* **What the task asks**:
Can you write out the whole listing exactly?

* **Dataset content**:
Segment Open
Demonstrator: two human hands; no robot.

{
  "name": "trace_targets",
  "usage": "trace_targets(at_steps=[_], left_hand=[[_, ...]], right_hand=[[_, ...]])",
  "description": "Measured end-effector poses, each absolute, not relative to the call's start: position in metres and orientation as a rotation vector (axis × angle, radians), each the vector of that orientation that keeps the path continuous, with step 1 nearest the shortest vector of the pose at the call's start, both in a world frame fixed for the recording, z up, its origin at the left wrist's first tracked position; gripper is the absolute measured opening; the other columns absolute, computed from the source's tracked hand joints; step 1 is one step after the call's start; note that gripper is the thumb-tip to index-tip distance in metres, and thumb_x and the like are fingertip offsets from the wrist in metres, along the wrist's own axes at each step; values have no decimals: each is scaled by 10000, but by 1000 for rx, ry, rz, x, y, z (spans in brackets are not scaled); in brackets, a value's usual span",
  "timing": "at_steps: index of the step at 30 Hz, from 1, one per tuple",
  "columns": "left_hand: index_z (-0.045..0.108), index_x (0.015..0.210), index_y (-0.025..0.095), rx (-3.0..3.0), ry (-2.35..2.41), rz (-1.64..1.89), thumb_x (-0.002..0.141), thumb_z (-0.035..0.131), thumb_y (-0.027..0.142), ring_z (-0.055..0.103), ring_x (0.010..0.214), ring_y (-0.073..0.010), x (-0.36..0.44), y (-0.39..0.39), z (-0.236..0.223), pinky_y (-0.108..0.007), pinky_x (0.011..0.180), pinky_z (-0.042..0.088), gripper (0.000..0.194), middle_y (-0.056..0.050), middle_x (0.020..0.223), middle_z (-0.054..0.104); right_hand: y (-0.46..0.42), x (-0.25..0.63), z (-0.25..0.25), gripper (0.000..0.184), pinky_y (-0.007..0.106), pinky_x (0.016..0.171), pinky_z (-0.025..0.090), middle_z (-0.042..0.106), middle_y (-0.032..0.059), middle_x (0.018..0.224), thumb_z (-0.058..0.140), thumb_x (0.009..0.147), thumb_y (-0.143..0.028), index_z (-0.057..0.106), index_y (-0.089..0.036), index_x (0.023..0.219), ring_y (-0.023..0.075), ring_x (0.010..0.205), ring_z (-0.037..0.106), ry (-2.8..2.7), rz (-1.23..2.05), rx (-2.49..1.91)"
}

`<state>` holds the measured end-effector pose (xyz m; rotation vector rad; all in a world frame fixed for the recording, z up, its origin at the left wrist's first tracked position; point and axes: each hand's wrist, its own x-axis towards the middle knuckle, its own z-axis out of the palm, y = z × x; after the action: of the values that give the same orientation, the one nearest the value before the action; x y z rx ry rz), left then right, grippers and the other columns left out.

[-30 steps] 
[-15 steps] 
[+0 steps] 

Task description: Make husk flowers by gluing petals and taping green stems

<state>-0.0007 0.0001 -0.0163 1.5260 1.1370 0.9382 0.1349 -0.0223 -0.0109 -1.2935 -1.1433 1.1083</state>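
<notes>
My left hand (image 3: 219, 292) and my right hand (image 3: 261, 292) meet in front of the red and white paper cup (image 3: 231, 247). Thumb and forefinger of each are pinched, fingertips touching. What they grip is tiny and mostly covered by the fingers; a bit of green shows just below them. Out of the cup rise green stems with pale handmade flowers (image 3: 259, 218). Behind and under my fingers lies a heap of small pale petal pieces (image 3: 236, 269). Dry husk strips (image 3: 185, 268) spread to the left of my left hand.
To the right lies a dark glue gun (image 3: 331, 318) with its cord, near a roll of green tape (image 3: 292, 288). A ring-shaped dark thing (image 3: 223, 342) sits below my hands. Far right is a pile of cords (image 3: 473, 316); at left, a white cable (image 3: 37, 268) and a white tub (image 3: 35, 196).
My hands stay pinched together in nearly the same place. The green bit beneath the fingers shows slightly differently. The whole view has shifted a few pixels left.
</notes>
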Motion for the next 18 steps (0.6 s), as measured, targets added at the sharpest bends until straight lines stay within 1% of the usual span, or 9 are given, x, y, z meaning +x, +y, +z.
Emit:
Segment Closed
* **Result of this task**:
Demonstrator: two human hands; no robot.

{
  "name": "trace_targets",
  "usage": "trace_targets(at_steps=[_], left_hand=[[_, ...]], right_hand=[[_, ...]])",
  "description": "Measured end-effector poses, each absolute, not relative to the call's start: position in metres and orientation as a rotation vector (axis × angle, radians), each the vector of that orientation that keeps the path continuous, with step 1 nearest the shortest vector of the pose at the call's start, both in a world frame fixed for the recording, z up, its origin at the left wrist's first tracked position; gripper is the absolute measured opening; the other columns absolute, computed from the source's tracked hand joints; step 1 is one step after the call's start; note that gripper is the thumb-tip to index-tip distance in metres, and thumb_x and the like are fingertip offsets from the wrist in metres, along the wrist's own axes at each step; values have no decimals: each is scaled by 10000, but by 1000 for rx, ry, rz, x, y, z (spans in brackets are not scaled); in brackets, a value's usual span",
  "timing": "at_steps: index of the step at 30 Hz, from 1, one per tuple",
  "columns": "left_hand: index_z (-0.045..0.108), index_x (0.015..0.210), index_y (-0.025..0.095), rx (-3.0..3.0), ry (-2.35..2.41), rz (-1.64..1.89), thumb_x (-0.002..0.141), thumb_z (-0.035..0.131), thumb_y (-0.027..0.142), ring_z (-0.055..0.103), ring_x (0.010..0.214), ring_y (-0.073..0.010), x (-0.36..0.44), y (-0.39..0.39), z (-0.236..0.223), pinky_y (-0.108..0.007), pinky_x (0.011..0.180), pinky_z (-0.042..0.088), gripper (0.000..0.194), middle_y (-0.056..0.050), middle_x (0.020..0.223), middle_z (-0.054..0.104); right_hand: y (-0.46..0.42), x (-0.25..0.63), z (-0.25..0.25), gripper (0.000..0.184), pinky_y (-0.007..0.106), pinky_x (0.016..0.171), pinky_z (-0.025..0.090), middle_z (-0.042..0.106), middle_y (-0.032..0.059), middle_x (0.018..0.224), thumb_z (-0.058..0.140), thumb_x (0.009..0.147), thumb_y (-0.143..0.028), index_z (-0.057..0.106), index_y (-0.089..0.036), index_x (0.023..0.219), ring_y (-0.023..0.075), ring_x (0.010..0.205), ring_z (-0.037..0.106), ry (-2.8..2.7), rz (-1.23..2.05), rx (-2.49..1.91)"
}

`<state>` holds the measured end-effector pose (xyz m; rotation vector rad; all in a world frame fixed for the recording, z up, its origin at the left wrist's first tracked position; point and axes: each hand's wrist, its own x-axis towards the middle knuckle, its own z-axis out of the palm, y = z × x; after the action: of the values that give the same orientation, the one nearest the value before the action; x y z rx ry rz), left then right, grippers and the other columns left out.

[-30 steps] 
[-15 steps] 
[+0 steps] 

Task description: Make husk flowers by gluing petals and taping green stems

<state>-0.0007 0.0001 -0.0163 1.5260 1.1370 0.9382 0.1349 -0.0223 -0.0109 -1.2935 -1.1433 1.1083</state>
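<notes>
My left hand (image 3: 219, 292) and my right hand (image 3: 261, 292) meet in front of the red and white paper cup (image 3: 231, 247). Thumb and forefinger of each are pinched, fingertips touching. What they grip is tiny and mostly covered by the fingers; a bit of green shows just below them. Out of the cup rise green stems with pale handmade flowers (image 3: 259, 218). Behind and under my fingers lies a heap of small pale petal pieces (image 3: 236, 269). Dry husk strips (image 3: 185, 268) spread to the left of my left hand.
To the right lies a dark glue gun (image 3: 331, 318) with its cord, near a roll of green tape (image 3: 292, 288). A ring-shaped dark thing (image 3: 223, 342) sits below my hands. Far right is a pile of cords (image 3: 473, 316); at left, a white cable (image 3: 37, 268) and a white tub (image 3: 35, 196).
My hands stay pinched together in nearly the same place. The green bit beneath the fingers shows slightly differently. The whole view has shifted a few pixels left.
</notes>
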Motion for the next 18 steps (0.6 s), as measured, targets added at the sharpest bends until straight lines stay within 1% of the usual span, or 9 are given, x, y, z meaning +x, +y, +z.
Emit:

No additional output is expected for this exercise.